- _Exercise objective_
Among the entries below, how many lines hold "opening"? Reply with the number only.

(Data items)
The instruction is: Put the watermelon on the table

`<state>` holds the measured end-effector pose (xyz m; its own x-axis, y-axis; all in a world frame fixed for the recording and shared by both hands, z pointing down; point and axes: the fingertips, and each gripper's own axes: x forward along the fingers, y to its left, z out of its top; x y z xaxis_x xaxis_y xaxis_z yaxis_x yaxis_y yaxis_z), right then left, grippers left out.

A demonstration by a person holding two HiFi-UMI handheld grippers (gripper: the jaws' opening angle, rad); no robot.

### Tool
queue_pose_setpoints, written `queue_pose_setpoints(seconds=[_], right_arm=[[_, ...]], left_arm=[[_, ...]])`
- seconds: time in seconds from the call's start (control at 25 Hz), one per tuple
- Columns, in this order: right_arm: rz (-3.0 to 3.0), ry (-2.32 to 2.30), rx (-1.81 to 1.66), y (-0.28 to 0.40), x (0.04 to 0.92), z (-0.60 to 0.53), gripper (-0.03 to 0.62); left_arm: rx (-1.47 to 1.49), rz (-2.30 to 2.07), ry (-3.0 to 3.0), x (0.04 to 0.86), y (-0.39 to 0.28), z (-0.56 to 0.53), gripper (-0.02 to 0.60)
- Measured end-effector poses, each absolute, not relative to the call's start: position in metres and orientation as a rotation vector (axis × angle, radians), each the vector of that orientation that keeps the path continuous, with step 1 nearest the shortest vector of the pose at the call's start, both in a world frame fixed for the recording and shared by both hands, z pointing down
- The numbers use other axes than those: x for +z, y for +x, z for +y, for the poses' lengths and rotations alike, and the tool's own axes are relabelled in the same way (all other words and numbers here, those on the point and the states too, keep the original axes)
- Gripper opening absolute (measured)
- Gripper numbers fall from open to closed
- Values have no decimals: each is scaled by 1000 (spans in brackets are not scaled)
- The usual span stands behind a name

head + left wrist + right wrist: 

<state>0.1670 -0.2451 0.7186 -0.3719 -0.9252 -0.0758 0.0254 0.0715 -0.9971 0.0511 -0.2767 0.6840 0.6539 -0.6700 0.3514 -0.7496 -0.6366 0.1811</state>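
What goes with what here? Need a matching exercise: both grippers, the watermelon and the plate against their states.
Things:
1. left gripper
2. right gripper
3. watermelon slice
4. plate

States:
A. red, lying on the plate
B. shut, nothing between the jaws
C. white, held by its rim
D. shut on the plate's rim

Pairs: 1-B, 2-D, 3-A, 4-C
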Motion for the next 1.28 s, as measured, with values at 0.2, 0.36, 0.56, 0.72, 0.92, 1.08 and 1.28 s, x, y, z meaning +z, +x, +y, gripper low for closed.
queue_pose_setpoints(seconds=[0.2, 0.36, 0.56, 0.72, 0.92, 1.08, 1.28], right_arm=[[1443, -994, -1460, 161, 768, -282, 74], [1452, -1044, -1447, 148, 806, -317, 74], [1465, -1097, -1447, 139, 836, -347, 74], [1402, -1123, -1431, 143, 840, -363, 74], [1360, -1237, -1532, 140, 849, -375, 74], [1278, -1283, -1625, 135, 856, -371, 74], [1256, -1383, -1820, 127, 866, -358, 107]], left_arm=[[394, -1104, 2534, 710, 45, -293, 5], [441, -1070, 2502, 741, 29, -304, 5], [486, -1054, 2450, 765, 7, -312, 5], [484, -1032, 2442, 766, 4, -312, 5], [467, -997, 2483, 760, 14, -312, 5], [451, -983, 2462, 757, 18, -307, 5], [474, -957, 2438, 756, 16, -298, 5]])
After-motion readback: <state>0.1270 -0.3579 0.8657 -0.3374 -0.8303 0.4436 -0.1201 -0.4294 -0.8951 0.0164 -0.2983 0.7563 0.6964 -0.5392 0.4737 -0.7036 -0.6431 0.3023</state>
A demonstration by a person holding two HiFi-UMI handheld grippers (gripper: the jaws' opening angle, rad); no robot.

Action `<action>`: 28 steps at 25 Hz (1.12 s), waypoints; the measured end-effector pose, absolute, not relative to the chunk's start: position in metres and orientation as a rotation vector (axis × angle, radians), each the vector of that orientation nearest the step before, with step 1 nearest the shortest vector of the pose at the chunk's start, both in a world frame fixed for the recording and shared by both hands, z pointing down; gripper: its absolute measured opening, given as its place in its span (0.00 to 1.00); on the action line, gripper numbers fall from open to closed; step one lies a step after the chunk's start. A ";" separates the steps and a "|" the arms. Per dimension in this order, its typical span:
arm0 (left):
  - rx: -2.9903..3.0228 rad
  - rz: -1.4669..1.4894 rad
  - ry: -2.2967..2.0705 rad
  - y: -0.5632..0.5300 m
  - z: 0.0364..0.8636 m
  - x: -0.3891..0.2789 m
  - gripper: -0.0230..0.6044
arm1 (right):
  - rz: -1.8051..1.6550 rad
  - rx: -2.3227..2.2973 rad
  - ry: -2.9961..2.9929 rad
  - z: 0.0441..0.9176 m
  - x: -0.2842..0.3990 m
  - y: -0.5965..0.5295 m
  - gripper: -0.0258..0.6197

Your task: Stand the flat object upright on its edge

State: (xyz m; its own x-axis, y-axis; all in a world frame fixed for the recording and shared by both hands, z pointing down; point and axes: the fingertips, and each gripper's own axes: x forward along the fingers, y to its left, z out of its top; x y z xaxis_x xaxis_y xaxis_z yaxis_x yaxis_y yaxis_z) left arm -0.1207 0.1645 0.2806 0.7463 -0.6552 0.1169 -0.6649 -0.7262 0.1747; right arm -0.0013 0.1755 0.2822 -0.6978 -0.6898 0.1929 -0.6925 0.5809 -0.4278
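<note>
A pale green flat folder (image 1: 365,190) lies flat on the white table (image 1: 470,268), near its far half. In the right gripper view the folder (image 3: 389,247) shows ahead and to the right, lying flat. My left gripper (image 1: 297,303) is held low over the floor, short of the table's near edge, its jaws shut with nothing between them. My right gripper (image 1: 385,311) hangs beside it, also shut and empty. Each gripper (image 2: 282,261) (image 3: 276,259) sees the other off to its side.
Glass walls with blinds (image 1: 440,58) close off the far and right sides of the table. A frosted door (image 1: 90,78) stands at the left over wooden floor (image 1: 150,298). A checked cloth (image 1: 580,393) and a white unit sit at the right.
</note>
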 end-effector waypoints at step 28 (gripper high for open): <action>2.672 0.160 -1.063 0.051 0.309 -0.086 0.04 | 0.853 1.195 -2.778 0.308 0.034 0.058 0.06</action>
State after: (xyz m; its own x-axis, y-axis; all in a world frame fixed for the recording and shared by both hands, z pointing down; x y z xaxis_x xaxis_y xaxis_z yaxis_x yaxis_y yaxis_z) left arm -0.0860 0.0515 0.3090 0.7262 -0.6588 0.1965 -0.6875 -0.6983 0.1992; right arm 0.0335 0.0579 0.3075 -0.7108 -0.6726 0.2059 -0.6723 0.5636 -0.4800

- _Response below_
4